Work instruction:
Print out the full listing exactly as it reads.

• • • • • • •

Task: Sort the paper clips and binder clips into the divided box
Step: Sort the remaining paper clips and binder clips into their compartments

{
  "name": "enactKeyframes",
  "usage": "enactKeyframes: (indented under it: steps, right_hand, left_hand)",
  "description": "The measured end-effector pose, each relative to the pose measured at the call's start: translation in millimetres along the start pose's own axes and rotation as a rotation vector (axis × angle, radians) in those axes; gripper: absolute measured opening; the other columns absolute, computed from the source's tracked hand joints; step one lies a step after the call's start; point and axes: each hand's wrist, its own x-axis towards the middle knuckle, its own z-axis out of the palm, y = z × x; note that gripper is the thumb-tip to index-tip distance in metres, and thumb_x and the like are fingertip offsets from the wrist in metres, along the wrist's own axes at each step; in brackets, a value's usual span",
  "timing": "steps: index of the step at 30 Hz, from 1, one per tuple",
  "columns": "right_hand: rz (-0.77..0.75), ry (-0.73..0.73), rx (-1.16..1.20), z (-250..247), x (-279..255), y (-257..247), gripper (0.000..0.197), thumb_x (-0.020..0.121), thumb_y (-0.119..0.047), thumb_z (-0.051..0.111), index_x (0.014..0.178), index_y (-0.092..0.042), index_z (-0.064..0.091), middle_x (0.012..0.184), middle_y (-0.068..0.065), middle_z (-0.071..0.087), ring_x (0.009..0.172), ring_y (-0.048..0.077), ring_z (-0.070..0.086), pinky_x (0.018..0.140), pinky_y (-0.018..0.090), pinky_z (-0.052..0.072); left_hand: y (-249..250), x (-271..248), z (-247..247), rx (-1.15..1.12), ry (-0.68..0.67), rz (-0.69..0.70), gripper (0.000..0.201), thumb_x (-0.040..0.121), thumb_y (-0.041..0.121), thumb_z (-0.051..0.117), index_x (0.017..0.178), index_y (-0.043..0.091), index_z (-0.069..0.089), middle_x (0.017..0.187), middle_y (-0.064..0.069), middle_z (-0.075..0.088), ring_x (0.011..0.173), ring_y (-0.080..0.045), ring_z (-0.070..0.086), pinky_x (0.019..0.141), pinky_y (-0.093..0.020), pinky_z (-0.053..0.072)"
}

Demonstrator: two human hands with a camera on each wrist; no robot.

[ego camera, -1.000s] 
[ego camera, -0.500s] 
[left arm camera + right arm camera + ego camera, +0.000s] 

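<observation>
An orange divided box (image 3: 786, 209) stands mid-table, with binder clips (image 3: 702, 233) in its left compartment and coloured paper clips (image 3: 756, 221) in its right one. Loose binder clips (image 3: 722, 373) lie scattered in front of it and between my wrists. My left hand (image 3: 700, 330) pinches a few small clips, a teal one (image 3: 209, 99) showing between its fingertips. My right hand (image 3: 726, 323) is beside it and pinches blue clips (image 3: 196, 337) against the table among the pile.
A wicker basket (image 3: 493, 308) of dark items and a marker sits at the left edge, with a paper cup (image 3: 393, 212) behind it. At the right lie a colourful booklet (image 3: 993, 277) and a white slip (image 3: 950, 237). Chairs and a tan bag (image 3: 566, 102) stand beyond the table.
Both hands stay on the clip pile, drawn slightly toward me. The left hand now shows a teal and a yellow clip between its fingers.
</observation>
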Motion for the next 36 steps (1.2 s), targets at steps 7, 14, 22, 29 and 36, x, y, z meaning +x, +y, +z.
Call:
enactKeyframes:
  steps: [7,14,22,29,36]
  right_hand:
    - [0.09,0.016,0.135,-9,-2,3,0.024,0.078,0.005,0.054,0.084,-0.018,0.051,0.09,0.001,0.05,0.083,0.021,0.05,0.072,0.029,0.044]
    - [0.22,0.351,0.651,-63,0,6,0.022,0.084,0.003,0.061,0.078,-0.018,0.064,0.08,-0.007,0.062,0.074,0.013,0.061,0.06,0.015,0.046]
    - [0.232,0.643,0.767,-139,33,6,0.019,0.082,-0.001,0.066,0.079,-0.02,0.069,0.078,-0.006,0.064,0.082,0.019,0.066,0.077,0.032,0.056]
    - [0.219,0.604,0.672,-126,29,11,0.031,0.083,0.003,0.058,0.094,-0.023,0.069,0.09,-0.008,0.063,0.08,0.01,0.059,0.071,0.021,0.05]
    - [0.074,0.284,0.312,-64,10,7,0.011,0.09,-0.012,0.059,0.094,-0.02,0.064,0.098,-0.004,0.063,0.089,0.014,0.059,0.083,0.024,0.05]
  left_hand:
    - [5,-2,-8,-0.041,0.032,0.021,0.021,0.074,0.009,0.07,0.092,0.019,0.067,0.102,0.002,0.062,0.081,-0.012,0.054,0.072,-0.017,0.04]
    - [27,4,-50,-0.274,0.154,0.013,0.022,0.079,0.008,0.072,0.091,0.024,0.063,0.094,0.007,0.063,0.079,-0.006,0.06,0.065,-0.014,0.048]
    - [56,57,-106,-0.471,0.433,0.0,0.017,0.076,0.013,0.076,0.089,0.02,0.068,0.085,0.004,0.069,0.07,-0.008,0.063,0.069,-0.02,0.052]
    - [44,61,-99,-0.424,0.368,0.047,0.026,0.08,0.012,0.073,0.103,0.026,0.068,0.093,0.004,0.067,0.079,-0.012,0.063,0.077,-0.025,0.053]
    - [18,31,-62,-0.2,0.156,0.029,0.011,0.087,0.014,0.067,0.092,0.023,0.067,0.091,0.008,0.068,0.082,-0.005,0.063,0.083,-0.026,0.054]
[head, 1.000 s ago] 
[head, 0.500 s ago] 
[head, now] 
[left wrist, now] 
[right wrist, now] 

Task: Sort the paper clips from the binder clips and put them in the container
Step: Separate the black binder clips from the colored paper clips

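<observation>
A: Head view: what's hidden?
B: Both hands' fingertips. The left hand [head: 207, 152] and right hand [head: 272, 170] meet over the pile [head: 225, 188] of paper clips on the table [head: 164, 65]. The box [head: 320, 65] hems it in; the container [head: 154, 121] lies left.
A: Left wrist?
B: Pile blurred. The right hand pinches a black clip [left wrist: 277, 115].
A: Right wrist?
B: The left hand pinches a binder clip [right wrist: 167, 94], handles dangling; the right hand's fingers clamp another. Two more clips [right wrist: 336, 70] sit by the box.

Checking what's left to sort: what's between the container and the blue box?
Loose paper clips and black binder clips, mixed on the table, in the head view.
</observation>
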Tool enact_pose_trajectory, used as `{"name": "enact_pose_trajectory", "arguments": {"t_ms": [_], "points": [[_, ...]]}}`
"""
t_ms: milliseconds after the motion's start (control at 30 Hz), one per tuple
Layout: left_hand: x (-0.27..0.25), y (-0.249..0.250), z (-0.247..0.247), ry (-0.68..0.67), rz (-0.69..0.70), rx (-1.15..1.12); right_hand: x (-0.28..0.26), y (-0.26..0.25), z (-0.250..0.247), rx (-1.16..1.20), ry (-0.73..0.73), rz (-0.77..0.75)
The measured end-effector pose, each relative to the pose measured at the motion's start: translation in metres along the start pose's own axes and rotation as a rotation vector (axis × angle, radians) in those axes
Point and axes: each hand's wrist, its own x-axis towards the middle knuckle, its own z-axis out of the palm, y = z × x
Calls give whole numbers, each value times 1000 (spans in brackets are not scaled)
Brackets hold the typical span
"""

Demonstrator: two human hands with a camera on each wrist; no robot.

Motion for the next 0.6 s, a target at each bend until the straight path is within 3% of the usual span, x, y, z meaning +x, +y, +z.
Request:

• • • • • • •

Result below:
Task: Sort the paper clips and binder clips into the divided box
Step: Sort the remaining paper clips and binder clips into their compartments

{
  "name": "enactKeyframes",
  "usage": "enactKeyframes: (indented under it: steps, right_hand, left_hand)",
  "description": "The measured end-effector pose, each relative to the pose measured at the call's start: translation in millimetres along the start pose's own axes and rotation as a rotation vector (axis × angle, radians) in those axes; gripper: absolute measured opening; the other columns absolute, computed from the source's tracked hand joints; step one lies a step after the call's start; point and axes: each hand's wrist, its own x-axis towards the middle knuckle, its own z-axis out of the palm, y = z × x; note that gripper is the thumb-tip to index-tip distance in metres, and thumb_x and the like are fingertip offsets from the wrist in metres, along the wrist's own axes at each step; in brackets, a value's usual span",
  "timing": "steps: index of the step at 30 Hz, from 1, one per tuple",
  "columns": "right_hand: rz (-0.77..0.75), ry (-0.73..0.73), rx (-1.16..1.20), z (-250..247), x (-279..255), y (-257..247), gripper (0.000..0.197), thumb_x (-0.020..0.121), thumb_y (-0.119..0.047), thumb_z (-0.051..0.111), index_x (0.014..0.178), index_y (-0.092..0.042), index_z (-0.064..0.091), middle_x (0.012..0.184), middle_y (-0.068..0.065), middle_z (-0.071..0.087), ring_x (0.009..0.172), ring_y (-0.048..0.077), ring_z (-0.070..0.086), pinky_x (0.018..0.140), pinky_y (-0.018..0.090), pinky_z (-0.052..0.072); left_hand: y (-249..250), x (-271..248), z (-247..247), rx (-1.15..1.12), ry (-0.68..0.67), rz (-0.69..0.70), gripper (0.000..0.201), thumb_x (-0.040..0.121), thumb_y (-0.041..0.121), thumb_z (-0.051..0.117), index_x (0.017..0.178), index_y (-0.043..0.091), index_z (-0.069..0.089), middle_x (0.017..0.187), middle_y (-0.064..0.069), middle_z (-0.075..0.088), ring_x (0.011..0.173), ring_y (-0.080..0.045), ring_z (-0.070..0.086), pinky_x (0.019..0.141), pinky_y (-0.093..0.020), pinky_z (-0.053..0.072)"
}

Demonstrator: two human hands with a camera on each wrist; no robot.

[ego camera, -1.000s] 
[ego camera, -0.500s] 
[left arm camera + right arm camera + ego camera, +0.000s] 

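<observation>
An orange divided box (image 3: 786, 209) stands mid-table, with binder clips (image 3: 702, 233) in its left compartment and coloured paper clips (image 3: 756, 221) in its right one. Loose binder clips (image 3: 722, 373) lie scattered in front of it and between my wrists. My left hand (image 3: 700, 330) pinches a few small clips, a teal one (image 3: 209, 99) showing between its fingertips. My right hand (image 3: 726, 323) is beside it and pinches blue clips (image 3: 196, 337) against the table among the pile.
A wicker basket (image 3: 493, 308) of dark items and a marker sits at the left edge, with a paper cup (image 3: 393, 212) behind it. At the right lie a colourful booklet (image 3: 993, 277) and a white slip (image 3: 950, 237). Chairs and a tan bag (image 3: 566, 102) stand beyond the table.
Both hands stay on the clip pile, drawn slightly toward me. The left hand now shows a teal and a yellow clip between its fingers.
</observation>
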Motion for the next 36 steps (1.2 s), targets at steps 7, 14, 22, 29 and 36, x, y, z meaning +x, +y, +z.
Call:
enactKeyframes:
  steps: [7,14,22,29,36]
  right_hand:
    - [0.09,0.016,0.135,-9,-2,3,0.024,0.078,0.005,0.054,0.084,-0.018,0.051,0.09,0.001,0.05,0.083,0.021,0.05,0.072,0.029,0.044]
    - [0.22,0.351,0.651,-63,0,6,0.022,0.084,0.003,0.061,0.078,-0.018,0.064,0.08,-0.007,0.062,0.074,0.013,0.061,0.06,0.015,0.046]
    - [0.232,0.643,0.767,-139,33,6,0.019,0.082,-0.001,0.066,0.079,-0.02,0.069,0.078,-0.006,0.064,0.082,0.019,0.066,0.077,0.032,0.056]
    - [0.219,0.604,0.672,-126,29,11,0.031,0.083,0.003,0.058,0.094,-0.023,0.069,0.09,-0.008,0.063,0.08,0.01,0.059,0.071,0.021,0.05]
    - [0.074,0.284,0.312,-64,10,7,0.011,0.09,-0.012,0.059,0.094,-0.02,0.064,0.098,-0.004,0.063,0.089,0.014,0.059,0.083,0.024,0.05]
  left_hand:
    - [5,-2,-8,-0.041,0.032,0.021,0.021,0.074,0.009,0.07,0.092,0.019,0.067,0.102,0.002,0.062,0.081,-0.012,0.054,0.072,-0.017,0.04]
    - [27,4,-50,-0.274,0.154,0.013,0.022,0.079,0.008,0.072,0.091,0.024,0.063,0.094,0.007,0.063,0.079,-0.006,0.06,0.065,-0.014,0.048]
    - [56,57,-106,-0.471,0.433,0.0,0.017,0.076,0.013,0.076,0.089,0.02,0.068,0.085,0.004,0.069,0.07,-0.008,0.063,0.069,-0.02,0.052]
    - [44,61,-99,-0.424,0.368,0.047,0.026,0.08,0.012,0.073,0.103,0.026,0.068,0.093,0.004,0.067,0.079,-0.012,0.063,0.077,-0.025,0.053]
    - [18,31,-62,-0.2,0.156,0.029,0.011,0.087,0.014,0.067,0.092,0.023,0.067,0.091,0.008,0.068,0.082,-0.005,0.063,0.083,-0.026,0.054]
[head, 1.000 s ago] 
[head, 0.500 s ago] 
[head, now] 
[left wrist, now] 
[right wrist, now] 

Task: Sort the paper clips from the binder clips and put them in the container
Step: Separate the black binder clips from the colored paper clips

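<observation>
A: Head view: what's hidden?
B: Both hands' fingertips. The left hand [head: 207, 152] and right hand [head: 272, 170] meet over the pile [head: 225, 188] of paper clips on the table [head: 164, 65]. The box [head: 320, 65] hems it in; the container [head: 154, 121] lies left.
A: Left wrist?
B: Pile blurred. The right hand pinches a black clip [left wrist: 277, 115].
A: Right wrist?
B: The left hand pinches a binder clip [right wrist: 167, 94], handles dangling; the right hand's fingers clamp another. Two more clips [right wrist: 336, 70] sit by the box.

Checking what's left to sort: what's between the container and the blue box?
Loose paper clips and black binder clips, mixed on the table, in the head view.
</observation>
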Tool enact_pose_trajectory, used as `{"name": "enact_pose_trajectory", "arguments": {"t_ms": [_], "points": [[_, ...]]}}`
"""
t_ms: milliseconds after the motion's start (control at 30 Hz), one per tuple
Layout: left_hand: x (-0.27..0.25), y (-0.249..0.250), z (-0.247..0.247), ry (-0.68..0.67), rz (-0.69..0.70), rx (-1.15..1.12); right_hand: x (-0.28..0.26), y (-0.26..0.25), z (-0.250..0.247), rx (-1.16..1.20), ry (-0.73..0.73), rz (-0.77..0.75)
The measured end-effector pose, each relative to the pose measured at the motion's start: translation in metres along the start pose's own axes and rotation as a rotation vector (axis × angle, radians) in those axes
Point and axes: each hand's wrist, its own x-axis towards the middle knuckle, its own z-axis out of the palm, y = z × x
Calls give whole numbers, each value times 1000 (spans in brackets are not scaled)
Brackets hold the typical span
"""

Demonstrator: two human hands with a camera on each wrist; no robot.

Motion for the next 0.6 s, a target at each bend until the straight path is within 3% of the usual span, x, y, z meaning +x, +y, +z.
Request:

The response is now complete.